Dana, a colleague with diabetes, is diligent about eating right and exercising, so you’d expect her to be on top of her medications, too. But she recently told me that, several times each week, she fails to take the before-dinner pill her doctor prescribed. It’s not that she thinks the drug is unnecessary or worries about side effects (though these are common reasons why people intentionally skip their meds). Instead, Dana said, she simply forgets.

She’s hardly alone—an estimated 50% of patients do not take their medication as prescribed. The number-one reason, according to a recent survey published in Patient Preference and Adherence, is forgetfulness. But when needed meds are missed, a person’s health can suffer. In fact, more than 10% of hospital admissions among older adults may be attributed to medication nonadherence.

Traditionally, doctors have tried to educate and motivate patients about the importance of taking their medications, but with little effect. Now, though, a new way of dealing with the problem—called a personal systems approach—is showing great promise. “The idea is to teach people how to use their own routines and environment to ensure that their medications are there at the times they need to take them. With this approach, patients don’t need to worry about forgetting because the medications are automatically built into their daily lives,” said Cynthia Russell, PhD, RN, a professor at the University of Missouri-Kansas City School of Nursing who has studied medication adherence.

For a personalized approach that makes it easy to remember your meds…

Think through your routines. What is a typical weekday like for you? How about a weekend day? In a log, write down as much as you can about these routines—what time you get up…where and when you eat each meal…the door through which you leave the house…what you do before dinner…how you prepare for bed. Also consider what happens when a routine goes awry. You may realize that you often forget to take your pill with your morning orange juice because when you’re running late, you rush off to work without the juice—or the pill. Analyze weekly and monthly routines, too. For instance, if you spend one weekend per month out of state, take notes on that as well.

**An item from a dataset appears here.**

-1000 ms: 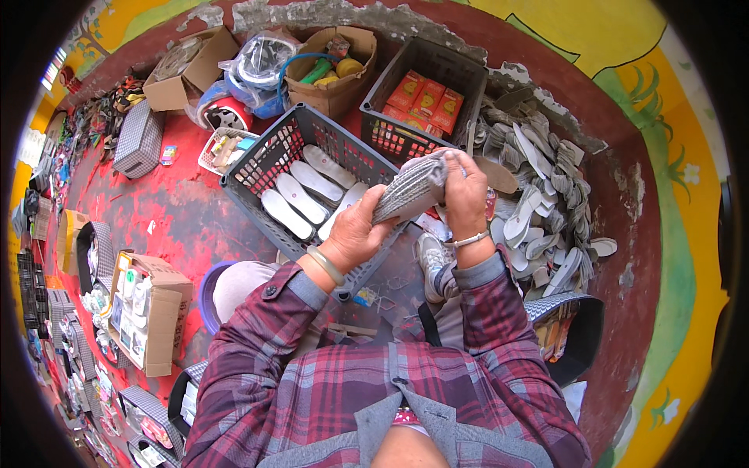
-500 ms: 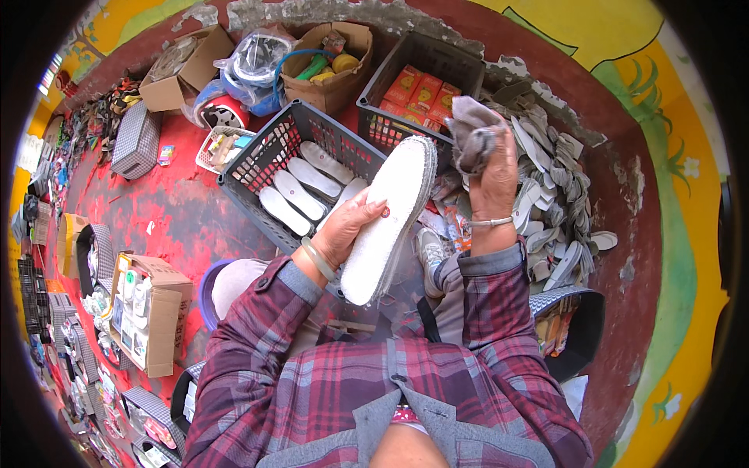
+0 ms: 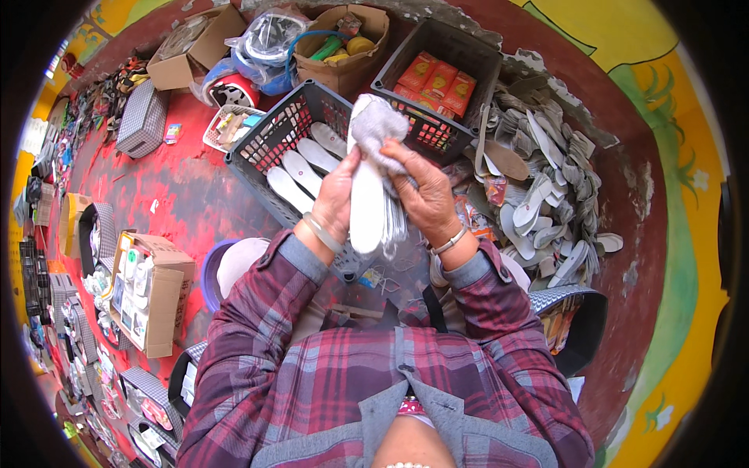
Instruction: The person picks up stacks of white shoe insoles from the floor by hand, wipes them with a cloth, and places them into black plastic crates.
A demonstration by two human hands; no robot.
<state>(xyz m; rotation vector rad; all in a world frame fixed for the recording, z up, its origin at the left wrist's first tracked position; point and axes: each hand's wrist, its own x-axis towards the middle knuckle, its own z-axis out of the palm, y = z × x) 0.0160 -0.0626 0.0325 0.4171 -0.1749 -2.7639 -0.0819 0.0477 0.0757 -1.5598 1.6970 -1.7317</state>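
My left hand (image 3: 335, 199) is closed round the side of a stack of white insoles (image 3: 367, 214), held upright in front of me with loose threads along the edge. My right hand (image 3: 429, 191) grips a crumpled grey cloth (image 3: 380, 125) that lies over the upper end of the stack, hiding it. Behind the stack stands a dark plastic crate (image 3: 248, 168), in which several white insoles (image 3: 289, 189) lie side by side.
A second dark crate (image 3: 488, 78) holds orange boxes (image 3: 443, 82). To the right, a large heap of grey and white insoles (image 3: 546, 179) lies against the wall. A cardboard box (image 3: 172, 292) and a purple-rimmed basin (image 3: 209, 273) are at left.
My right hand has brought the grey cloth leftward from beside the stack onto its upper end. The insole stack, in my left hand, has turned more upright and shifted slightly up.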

Compare your routines to your medication schedule and identify easy matches. Look for things that you do consistently. If you need to take a pill on an empty stomach, your log should help you spot a convenient opportunity—perhaps right after brushing your teeth in the master bathroom each morning. If a drug must be taken with food, stick with the meal that you eat most consistently (for example, if you often skip breakfast, take your meds with lunch). Clearly, the more medications you take, the trickier this can be, so ask your doctor which drugs can be taken together for simplicity’s sake and which must be spaced apart. “Then look for solutions that don’t rely on motivation or memory. Once the change is started, you shouldn’t have to try to remember,” Dr. Russell said.

The right solution is different for everyone, but Dr. Russell described several methods that worked for her patients. One woman who often left the house in a hurry started keeping her morning pills in her car. Another patient was always at her desk at her 8 pm medication time, so she stashed her pills next to her computer. A woman who never forgot to give her dog his twice-daily meds began storing her own drugs next to the dog’s—after marking the bottles so they didn’t get mixed up!

Recruit a helper if that person is involved in your medication routine. If another household member needs to take a pill at the same time of day as you, ask him or her to join you—so you can support each other’s personal medication routines. High-tech helpers: Program the calendar on your computer to issue medication reminders…set the alarm on your cell phone to ring at the appropriate time each day…or try a smartphone app (I’ve heard good feedback on the RxmindMe Prescription/Medicine Reminder and Pill Tracker app).

Keep track of your progress. In Dr. Russell’s research, patients use a special pill bottle with an electronic cap that records the date and time every time it is opened. She explained, “We print out the data and go over it monthly to determine whether a patient’s changes have helped her reach her goals.” (Your doctor can obtain this product, the Medication Event Monitoring System from Aardex, to use with you for about $120, Dr. Russell said.) Low-tech option: Keep a notebook next to your medicine bottle and log the date and time you take your pills. After two weeks, check your records to see how you did. If you missed any doses, reevaluate your routine.

Success story: When I suggested that my colleague Dana try this personal systems approach, she discovered the root of her problem. She kept her diabetes pills in the medicine chest in her upstairs bathroom—but she didn’t even go upstairs when she got home from work, instead going straight to the kitchen to prepare dinner. Moving her pills from the bathroom to the kitchen cabinet where she kept her dinner plates made all the difference. For backup, she asked her husband to always inquire about her meds as soon as they sat down to eat. As a result, her blood glucose levels improved significantly. Dana even posted her latest lab report on her refrigerator to remind her of how well she’s doing…and to inspire her to keep at it.